Matt Fowles and Sven Olsen's AI Lab 3


In this lab, Sven and I worked together to design and analyze neural networks that identified digits between 0 and 9. In general our analysis found that for small networks, feature based network architectures outperform fully connected networks that have an equivalent number of weights. However for large networks, the different architectures yield indistinguishable results.


Terminology

Number shaped regions-44 Nodes
matt.png
Fully Connected-44 Nodes
f44.png
When we initially began comparing feature based networks to fully connected ones, we used networks with an equal number of nodes for each. It quickly became apparent to us that the fully connected networks were dominating their featured friends. As you can see here, from the steep initial slope and absence of outlying "noise".

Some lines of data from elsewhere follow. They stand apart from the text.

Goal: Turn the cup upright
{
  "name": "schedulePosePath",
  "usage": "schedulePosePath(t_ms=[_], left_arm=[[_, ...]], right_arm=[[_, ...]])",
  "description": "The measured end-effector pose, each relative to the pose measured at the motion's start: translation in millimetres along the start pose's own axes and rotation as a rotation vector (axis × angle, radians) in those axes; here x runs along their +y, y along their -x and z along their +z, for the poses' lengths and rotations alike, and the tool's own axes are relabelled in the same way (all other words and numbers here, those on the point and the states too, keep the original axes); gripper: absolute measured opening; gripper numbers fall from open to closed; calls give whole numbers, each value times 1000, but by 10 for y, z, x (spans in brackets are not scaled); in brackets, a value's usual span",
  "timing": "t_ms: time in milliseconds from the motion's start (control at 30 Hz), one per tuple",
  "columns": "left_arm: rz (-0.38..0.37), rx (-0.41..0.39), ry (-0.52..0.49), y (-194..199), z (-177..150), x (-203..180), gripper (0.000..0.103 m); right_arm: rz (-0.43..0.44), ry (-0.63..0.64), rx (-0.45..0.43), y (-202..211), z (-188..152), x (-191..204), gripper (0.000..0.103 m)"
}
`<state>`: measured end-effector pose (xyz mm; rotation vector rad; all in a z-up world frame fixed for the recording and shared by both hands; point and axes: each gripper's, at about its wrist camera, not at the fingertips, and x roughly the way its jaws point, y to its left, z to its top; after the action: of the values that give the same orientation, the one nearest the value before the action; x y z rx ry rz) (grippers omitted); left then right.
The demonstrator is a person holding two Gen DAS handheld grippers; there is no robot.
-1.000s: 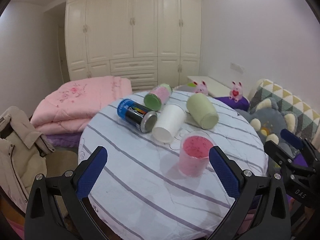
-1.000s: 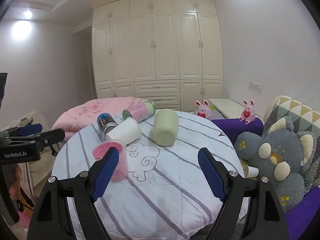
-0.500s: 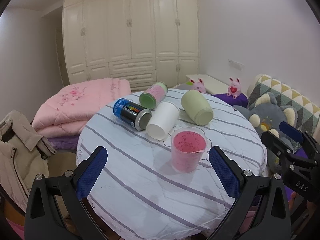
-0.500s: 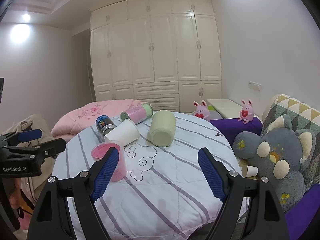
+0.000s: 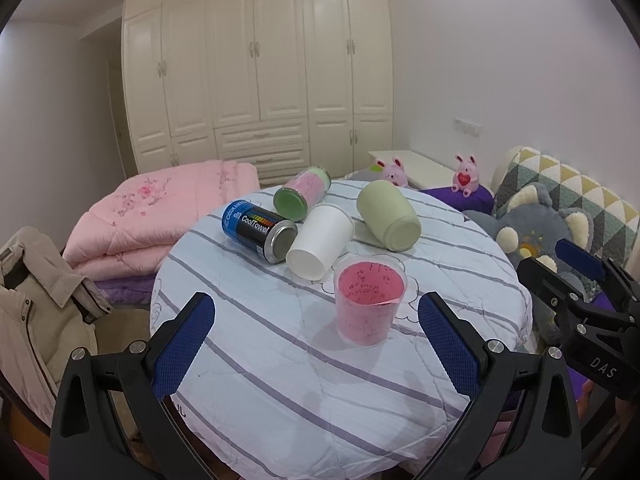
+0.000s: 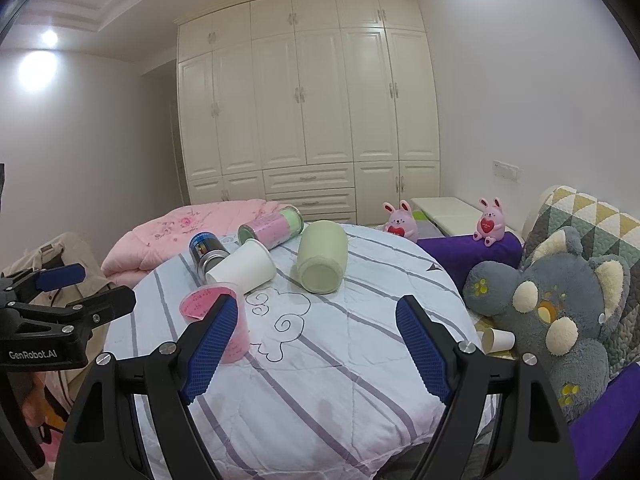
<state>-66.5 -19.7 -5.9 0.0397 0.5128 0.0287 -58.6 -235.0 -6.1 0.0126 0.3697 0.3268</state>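
Hovering both claws spread, left claw (image 5: 316, 344) and right claw (image 6: 316, 344); pink cup (image 5: 370, 304) upright, white cup (image 5: 320, 246) needs righting next

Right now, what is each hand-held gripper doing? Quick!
Left hand-held gripper: open, holding nothing.
Right hand-held gripper: open, holding nothing.

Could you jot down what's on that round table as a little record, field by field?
surface: round table with a striped cover
upright: pink cup
on their sides: white cup, green cup, blue can, pink-and-green can
left gripper: open, holds nothing
right gripper: open, holds nothing
beside the table: grey plush
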Motion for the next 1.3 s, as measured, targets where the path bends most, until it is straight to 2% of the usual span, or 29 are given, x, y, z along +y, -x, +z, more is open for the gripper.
schedulePosePath(t_ms=[333,733,1300], left_arm=[[-2,-56,2,79,7,-2,103],[-9,-65,-9,101,-5,-29,103],[-28,-90,-15,133,2,-69,103]], right_arm=[[-2,8,7,-15,-1,0,83],[-5,23,12,-35,-14,22,83],[-7,36,-36,41,3,39,83]])
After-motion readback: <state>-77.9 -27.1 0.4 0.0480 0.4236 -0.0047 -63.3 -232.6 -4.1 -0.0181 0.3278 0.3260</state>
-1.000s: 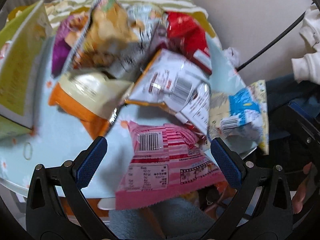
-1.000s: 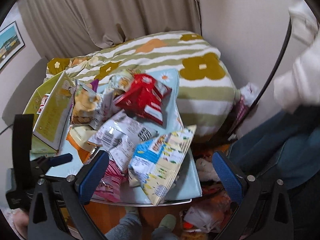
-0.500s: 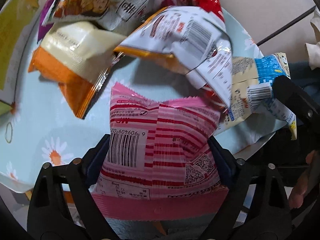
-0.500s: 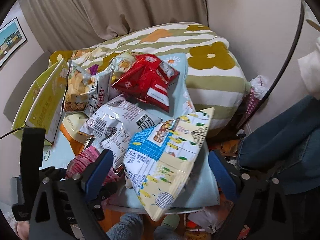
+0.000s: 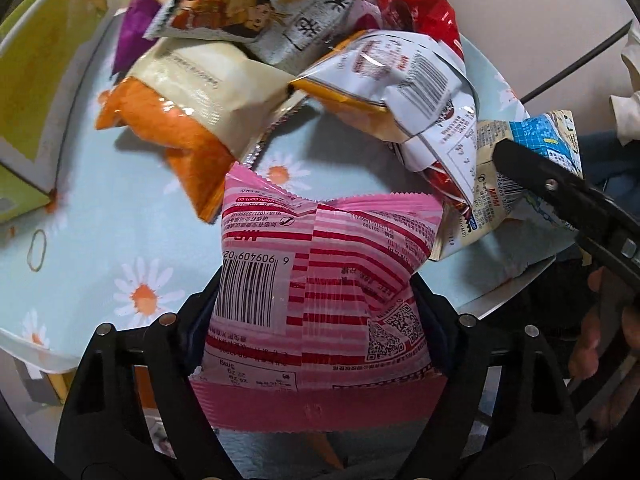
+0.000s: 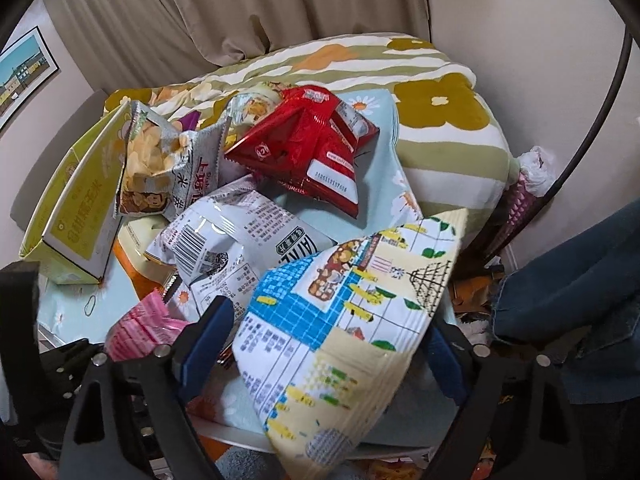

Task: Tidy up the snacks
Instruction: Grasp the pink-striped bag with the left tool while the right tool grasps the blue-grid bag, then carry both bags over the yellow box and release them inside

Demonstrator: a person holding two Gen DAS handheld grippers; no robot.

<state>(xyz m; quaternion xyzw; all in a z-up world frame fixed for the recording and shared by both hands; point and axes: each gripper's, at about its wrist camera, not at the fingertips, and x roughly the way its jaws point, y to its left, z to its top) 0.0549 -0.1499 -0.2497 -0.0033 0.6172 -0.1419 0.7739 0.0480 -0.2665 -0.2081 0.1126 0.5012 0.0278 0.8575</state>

After considering this phenomenon for a short while, we reasoned that, since a fully connected network has more weights than a feature based one, it simply has more learning potential. We felt that this made for an uneven playing field, especially when one considers that it takes the fully connected network much longer to do each trial.

Based on these ideas, we chose to define equivalence based not on the number of nodes, but on the number of weights a network has. (This includes connections to the bias node.)



Results

In the images below we compare several networks that have feature areas in them with fully connected networks that have roughly the same number of weights. The data indicates that as the number of weights grows, the actual configuration of the network become less important, as the network can adapt around whatever connections it has. In the smaller networks, the extra direction pushes it toward convergence, in what is essentially an unstable situation for the fully connected counterparts.

Number shaped regions
matt.png
Fully Connected 36 Nodes
f36.png
Our first idea:

We know about what form, more or less, each of the digits is going to take. So we use that knowledge to create a set of 10 features, each of which corresponds to the area that a particular digit fills. Each of these 10 feature areas is fully connected to a set of four hidden nodes. There are an additional four hidden nodes fully connected to all of the input nodes. The output nodes are completely connected to all of the hidden nodes.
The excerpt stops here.